AIM OF THE TASK: The pictures are to be left out when the listing below is reproduced word for word.

SUPPLIED DATA:

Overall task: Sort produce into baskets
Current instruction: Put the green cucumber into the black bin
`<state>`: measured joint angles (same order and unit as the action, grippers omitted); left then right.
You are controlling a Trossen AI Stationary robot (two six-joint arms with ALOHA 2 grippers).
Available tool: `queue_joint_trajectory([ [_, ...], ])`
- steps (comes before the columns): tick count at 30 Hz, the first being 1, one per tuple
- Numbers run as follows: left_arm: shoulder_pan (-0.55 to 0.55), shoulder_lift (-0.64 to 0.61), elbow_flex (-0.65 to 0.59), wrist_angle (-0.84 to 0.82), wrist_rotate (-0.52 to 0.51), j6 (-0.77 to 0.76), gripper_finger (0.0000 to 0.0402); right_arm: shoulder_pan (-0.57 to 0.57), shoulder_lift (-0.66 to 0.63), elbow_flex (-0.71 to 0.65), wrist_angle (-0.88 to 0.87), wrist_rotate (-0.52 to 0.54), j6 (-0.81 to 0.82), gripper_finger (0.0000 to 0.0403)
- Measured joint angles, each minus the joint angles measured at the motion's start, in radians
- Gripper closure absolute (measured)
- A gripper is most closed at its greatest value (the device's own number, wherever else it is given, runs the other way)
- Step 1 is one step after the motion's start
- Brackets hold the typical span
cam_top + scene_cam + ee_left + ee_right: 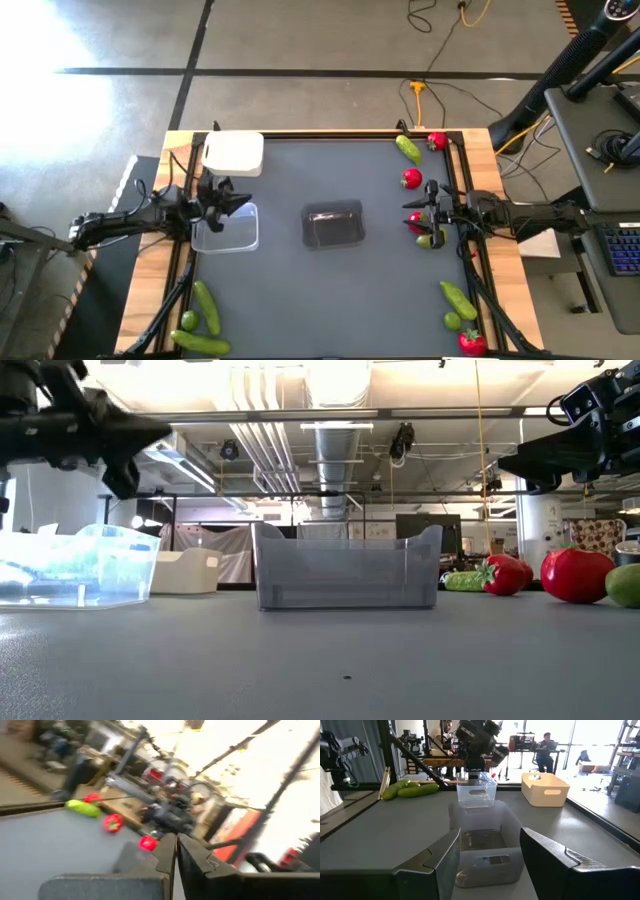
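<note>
Left gripper (243, 201) hangs above the clear basket (226, 228) at 9 o'clock on the surface (300, 290), jaws together, nothing in them. Right gripper (411, 211) at 3 o'clock, jaws slightly apart, empty, beside a red fruit (412, 179) and a lime (427, 240). Grey basket (333, 225) centre, white basket (234, 154) at 11. Cucumbers (207, 305) at 7 and 5.

daylight glared white on the floor (40, 40) beyond the table's far-left corner, the left wrist view was motion-blurred, and ceiling lamps (300, 380) shone evenly.
</note>
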<state>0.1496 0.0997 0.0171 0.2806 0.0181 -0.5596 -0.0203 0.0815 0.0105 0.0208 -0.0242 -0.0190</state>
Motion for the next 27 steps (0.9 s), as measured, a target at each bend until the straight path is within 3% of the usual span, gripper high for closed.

RESPONSE TO THE EXERCISE:
Overall task: Sort produce into baskets
Current instruction: Put the green cucumber into the black bin
`<state>`: measured joint angles (same order and unit as the action, grippers omitted); left then right.
You are controlling a Trossen AI Stationary robot (two six-joint arms with ALOHA 2 grippers).
Available tool: `queue_joint_trajectory([ [_, ...], ])`
- steps (comes before the columns): tick count at 30 Hz, the first being 1, one per tuple
- Numbers run as follows: left_arm: shoulder_pan (-0.55 to 0.55), shoulder_lift (-0.64 to 0.61), elbow_flex (-0.65 to 0.59), wrist_angle (-0.84 to 0.82), wrist_rotate (-0.52 to 0.51), j6 (-0.77 to 0.76), gripper_finger (0.0000 to 0.0402); right_arm: shoulder_pan (-0.57 to 0.57), shoulder_lift (-0.66 to 0.63), elbow_flex (-0.71 to 0.65), wrist_angle (-0.88 to 0.87), wrist_rotate (-0.52 to 0.54), j6 (-0.81 to 0.82), gripper_finger (0.0000 to 0.0403)
- Measured joint angles, each minus the joint angles measured at the motion's start, in radians
- Gripper closure absolute (measured)
- A gripper is most closed at its greatest value (the device's own number, wherever else it is given, runs the other way)
- Step 1 is one step after the motion's start
- Brackets hold the typical span
cam_top + scene_cam + ee_left + ee_right: 
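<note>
Left gripper (243, 201) hangs above the clear basket (226, 228) at 9 o'clock on the surface (300, 290), jaws together, nothing in them. Right gripper (411, 211) at 3 o'clock, jaws slightly apart, empty, beside a red fruit (412, 179) and a lime (427, 240). Grey basket (333, 225) centre, white basket (234, 154) at 11. Cucumbers (207, 305) at 7 and 5.

daylight glared white on the floor (40, 40) beyond the table's far-left corner, the left wrist view was motion-blurred, and ceiling lamps (300, 380) shone evenly.
</note>
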<state>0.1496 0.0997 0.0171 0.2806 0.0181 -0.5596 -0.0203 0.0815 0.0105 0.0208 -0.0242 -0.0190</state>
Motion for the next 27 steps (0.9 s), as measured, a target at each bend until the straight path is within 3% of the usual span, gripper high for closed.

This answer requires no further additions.